La Línea de Fuego

Sylvia Plath y su campana de cristal

“Era dueña de mí misma”. Es una de las últimas frases que pronuncia Esther Greenwood, la protagonista de La campana de cristal, la novela autobiográfica que escribió Sylvia Plath y que vio la luz en 1963, un mes antes de que Plath se suicidara, y bajo pseudónimo. Hoy puede parecer una frase manida, pero su sentido cambia si tenemos en cuenta dos cosas: la conservadora sociedad estadounidense de aquellos años, y que Esther la pronuncia al salir de la consulta del doctor que le acaba de poner un diafragma.

Sylvia Plath, nacida en 1932 en Massachusetts, tenía ideas revolucionarias para la época. Probablemente muchas otras mujeres las tuvieran también, pero ella fue una de las pocas en ponerlas por escrito y hacerlas públicas, porque eran superiores a sí misma: “Yo no podía soportar la idea de que una mujer tuviera que tener una vida pura de soltera y de que un hombre pudiera tener una doble vida, una pura y otra no”.

Durante toda su vida, Plath estuvo oscilando entre la obsesión con su vida amorosa, reflejada en sus diarios (producto de la etiqueta social de la mujer de su época), y sus ansias de libertad e independencia. Enamorarse de otra mente brillante, Ted Hugues, y ocupar desde entonces un segundo plano, condujo a su autodestrucción, pero también era una mentalidad demasiado adelantada a su tiempo. La sociedad encorsetada y su enfermedad, teorías conspiranoicas aparte, hicieron el resto.

En La campana de cristal suelta numerosas reflexiones sobre el papel de la mujer en la sociedad estadounidense de finales de los 50. “Un hombre no tiene una sola preocupación en el mundo, mientras yo tengo un bebé pendiendo sobre mi cabeza, como un gran garrote para mantenerme en la línea recta”, reflexiona Esther hacia el final de la novela. Reflexiones que Sylvia, entonces ya esposa y madre, rescataba de su juventud, cuando vivió un período de absoluta libertad e independencia, tanto sexual como espiritual. Pero tal vez la seguían atormentando esas ansias que Esther confiesa en el libro. A la vez, parece que era feliz como madre y que seguía amando a Ted.

El vacío en la campana de cristal

Su diagnosticado trastorno bipolar , su depresión nerviosa, su personalidad extremadamente perfeccionista (desde pequeña destacó, e hizo por destacar, en el ámbito académico, en la literatura e incluso en la pintura) y su tormentosa relación con Hugues no fueron una buena combinación, pero eso no le impidió aportar ideas de una extrema lucidez. Toda su obra está plagada de feminismo, por el que decía: “Mi gran tragedia es haber nacido mujer”.

Sylvia intenta desesperadamente apartarse de la mujer común de su época, de lo que suponía ser mujer: quedar relegada al hogar, al marido y a los hijos. Por eso se afana en destacar en el ámbito artístico y académico, con una desesperación excesiva; pero también porque lo lleva dentro, porque es su forma más natural de expresarse, como muestran sus poemas. Las contradicciones inherentes a su espíritu en un marco tan estricto la atormentaban: “Si ser neurótica es decir dos cosas mutuamente excluyentes en el mismo momento, entonces soy endemoniadamente neurótica”. Es mujer, es humana, y no tiene miedo de decirlo, lo que la convierte en una de las escritoras más valientes de la historia.

Se ha convertido en un icono literario.

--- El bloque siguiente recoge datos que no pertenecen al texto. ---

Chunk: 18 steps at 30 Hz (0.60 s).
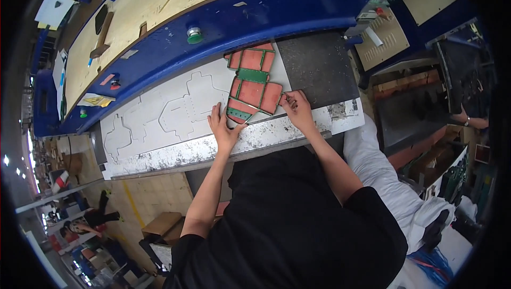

Cuando se habla de mujeres relegadas por la historia, mujeres malditas, siempre se menciona su nombre. Pero, hasta hace poco, rara vez se mencionaba el feminismo que impregna su obra, la lucidez y lo novedoso de su forma de pensar para la época. Pocas mujeres entonces se atrevían a decir algo tan inspirador como esto: “Esta es una de las razones por las que nunca quise casarme. Lo último que yo quería era seguridad infinita y ser el lugar desde el cual parte una flecha. Quería cambio y emoción y salir disparada en todas las direcciones yo misma”.

Todas las citas proceden de La campana de cristal, de Sylvia Plath.